Exercise: Up to and including the line that contains "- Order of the", reproduce every line exactly, beginning with the first line below.

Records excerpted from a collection
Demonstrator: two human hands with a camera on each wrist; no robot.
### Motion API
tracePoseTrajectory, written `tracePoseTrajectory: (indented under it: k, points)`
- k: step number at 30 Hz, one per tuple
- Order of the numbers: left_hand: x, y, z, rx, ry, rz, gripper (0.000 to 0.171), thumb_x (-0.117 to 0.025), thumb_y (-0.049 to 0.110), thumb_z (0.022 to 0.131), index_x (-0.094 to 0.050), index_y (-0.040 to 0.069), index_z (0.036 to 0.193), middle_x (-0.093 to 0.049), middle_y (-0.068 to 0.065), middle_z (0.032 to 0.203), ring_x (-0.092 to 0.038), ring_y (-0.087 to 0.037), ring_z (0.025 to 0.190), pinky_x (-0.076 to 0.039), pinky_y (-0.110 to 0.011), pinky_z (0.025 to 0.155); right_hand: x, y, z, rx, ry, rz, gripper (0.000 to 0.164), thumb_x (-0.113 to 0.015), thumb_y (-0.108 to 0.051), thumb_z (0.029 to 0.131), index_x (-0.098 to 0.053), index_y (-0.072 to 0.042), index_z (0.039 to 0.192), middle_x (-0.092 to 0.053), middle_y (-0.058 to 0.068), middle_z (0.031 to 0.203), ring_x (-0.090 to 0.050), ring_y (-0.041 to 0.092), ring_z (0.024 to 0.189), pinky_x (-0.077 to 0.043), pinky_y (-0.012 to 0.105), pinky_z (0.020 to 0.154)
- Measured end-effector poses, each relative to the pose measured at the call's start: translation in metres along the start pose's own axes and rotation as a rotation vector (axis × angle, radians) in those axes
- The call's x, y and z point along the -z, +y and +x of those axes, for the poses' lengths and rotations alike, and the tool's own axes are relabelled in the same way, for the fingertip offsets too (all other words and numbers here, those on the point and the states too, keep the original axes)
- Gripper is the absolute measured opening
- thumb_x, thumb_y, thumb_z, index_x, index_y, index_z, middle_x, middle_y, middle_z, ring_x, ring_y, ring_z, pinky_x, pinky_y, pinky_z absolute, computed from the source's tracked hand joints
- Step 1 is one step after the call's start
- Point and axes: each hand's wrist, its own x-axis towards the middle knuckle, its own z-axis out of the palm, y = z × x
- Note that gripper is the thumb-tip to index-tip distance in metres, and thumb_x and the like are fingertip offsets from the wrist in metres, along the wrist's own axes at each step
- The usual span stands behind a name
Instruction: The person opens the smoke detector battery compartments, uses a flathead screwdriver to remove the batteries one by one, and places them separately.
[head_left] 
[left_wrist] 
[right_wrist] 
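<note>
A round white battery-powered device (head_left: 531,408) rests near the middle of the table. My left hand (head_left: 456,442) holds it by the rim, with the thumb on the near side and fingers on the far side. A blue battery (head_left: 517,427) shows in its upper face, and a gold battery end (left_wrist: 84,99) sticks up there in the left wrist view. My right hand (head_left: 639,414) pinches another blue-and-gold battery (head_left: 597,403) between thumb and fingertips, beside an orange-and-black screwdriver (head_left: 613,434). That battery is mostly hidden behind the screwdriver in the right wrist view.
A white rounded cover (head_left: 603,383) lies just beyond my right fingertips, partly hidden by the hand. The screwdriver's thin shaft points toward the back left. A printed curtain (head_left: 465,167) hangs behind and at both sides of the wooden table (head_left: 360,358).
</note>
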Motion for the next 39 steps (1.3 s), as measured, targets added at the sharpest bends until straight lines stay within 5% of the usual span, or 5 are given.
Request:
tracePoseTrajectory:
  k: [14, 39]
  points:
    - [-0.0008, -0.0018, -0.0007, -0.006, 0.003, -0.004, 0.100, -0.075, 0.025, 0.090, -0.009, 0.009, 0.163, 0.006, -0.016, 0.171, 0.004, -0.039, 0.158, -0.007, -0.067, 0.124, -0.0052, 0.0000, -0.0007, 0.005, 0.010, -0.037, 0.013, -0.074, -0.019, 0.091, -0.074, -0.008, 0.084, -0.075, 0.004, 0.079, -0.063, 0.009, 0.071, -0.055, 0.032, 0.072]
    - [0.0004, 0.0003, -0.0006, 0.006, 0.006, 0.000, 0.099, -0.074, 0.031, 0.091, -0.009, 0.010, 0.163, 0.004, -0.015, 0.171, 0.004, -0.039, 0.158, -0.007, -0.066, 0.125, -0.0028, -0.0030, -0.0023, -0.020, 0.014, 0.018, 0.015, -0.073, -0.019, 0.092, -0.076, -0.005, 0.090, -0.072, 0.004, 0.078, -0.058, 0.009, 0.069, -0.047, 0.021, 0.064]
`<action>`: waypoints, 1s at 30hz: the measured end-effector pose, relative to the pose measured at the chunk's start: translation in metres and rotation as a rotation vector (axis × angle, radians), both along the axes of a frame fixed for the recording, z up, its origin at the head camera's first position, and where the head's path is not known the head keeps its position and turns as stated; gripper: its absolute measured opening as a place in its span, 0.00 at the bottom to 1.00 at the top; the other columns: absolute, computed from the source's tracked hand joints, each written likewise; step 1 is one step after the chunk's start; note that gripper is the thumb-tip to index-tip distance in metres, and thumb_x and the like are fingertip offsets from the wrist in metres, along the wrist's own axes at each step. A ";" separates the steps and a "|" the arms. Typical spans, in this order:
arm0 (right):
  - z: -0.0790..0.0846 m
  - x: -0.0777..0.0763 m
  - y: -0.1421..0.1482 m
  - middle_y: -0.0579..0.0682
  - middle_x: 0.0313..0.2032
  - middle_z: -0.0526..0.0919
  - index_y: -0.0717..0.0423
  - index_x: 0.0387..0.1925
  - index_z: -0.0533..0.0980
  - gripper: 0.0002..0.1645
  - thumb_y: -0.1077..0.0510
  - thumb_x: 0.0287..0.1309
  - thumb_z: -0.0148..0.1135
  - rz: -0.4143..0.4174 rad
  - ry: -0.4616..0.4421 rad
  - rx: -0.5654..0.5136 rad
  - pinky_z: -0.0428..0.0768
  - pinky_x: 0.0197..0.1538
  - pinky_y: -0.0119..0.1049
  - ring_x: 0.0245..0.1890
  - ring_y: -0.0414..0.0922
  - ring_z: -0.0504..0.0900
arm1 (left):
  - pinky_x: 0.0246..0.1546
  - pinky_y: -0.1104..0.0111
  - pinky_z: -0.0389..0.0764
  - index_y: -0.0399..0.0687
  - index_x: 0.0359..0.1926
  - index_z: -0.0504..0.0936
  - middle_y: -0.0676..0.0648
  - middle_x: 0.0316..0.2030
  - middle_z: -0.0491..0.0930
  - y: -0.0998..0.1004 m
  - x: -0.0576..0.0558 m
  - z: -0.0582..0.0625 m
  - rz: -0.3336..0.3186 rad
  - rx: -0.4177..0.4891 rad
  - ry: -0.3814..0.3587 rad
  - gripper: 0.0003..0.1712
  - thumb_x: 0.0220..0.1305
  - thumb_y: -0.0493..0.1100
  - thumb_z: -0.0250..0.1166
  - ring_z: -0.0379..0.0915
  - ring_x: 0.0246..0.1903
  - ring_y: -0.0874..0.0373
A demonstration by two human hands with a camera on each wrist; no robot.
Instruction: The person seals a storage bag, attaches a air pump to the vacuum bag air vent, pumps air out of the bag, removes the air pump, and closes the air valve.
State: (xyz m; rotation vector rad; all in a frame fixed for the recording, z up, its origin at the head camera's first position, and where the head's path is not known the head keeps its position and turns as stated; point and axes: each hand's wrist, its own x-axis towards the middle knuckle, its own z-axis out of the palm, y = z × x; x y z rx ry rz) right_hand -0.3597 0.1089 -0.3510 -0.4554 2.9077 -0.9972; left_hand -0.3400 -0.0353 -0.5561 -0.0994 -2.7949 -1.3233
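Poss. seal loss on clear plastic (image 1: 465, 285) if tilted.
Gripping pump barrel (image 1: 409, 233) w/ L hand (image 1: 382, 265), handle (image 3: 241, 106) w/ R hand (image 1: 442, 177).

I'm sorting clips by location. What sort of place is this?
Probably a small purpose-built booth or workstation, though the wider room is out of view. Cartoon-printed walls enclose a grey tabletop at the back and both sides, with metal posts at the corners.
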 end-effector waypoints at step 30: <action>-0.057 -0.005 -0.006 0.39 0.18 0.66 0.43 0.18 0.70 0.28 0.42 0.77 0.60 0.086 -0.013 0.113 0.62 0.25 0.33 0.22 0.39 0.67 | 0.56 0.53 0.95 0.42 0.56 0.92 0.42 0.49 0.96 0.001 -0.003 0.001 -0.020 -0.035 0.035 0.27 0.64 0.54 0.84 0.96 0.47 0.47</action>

Answer box:
Demonstrator: two human hands with a camera on each wrist; no robot.
### Motion API
tracePoseTrajectory, written `tracePoseTrajectory: (indented under it: k, points)`
- k: step number at 30 Hz, one per tuple
- Order of the numbers: left_hand: x, y, z, rx, ry, rz, gripper (0.000 to 0.171), thumb_x (-0.117 to 0.025), thumb_y (-0.049 to 0.110), thumb_z (0.022 to 0.131), index_x (-0.094 to 0.050), index_y (-0.040 to 0.069), index_z (0.036 to 0.193), middle_x (-0.093 to 0.049), middle_y (-0.068 to 0.065), middle_z (0.032 to 0.203), ring_x (-0.092 to 0.038), ring_y (-0.087 to 0.037), ring_z (0.025 to 0.190), pinky_x (-0.076 to 0.039), pinky_y (-0.110 to 0.011), pinky_z (0.025 to 0.155); right_hand: x, y, z, rx, ry, rz, gripper (0.000 to 0.164), thumb_x (-0.113 to 0.015), thumb_y (-0.108 to 0.051), thumb_z (0.029 to 0.131), index_x (-0.098 to 0.053), index_y (-0.072 to 0.042), index_z (0.039 to 0.192), middle_x (-0.092 to 0.053), middle_y (-0.058 to 0.068), middle_z (0.031 to 0.203), ring_x (-0.090 to 0.050), ring_y (-0.041 to 0.092), ring_z (0.024 to 0.189), pinky_x (-0.077 to 0.043), pinky_y (-0.012 to 0.105), pinky_z (0.020 to 0.154)

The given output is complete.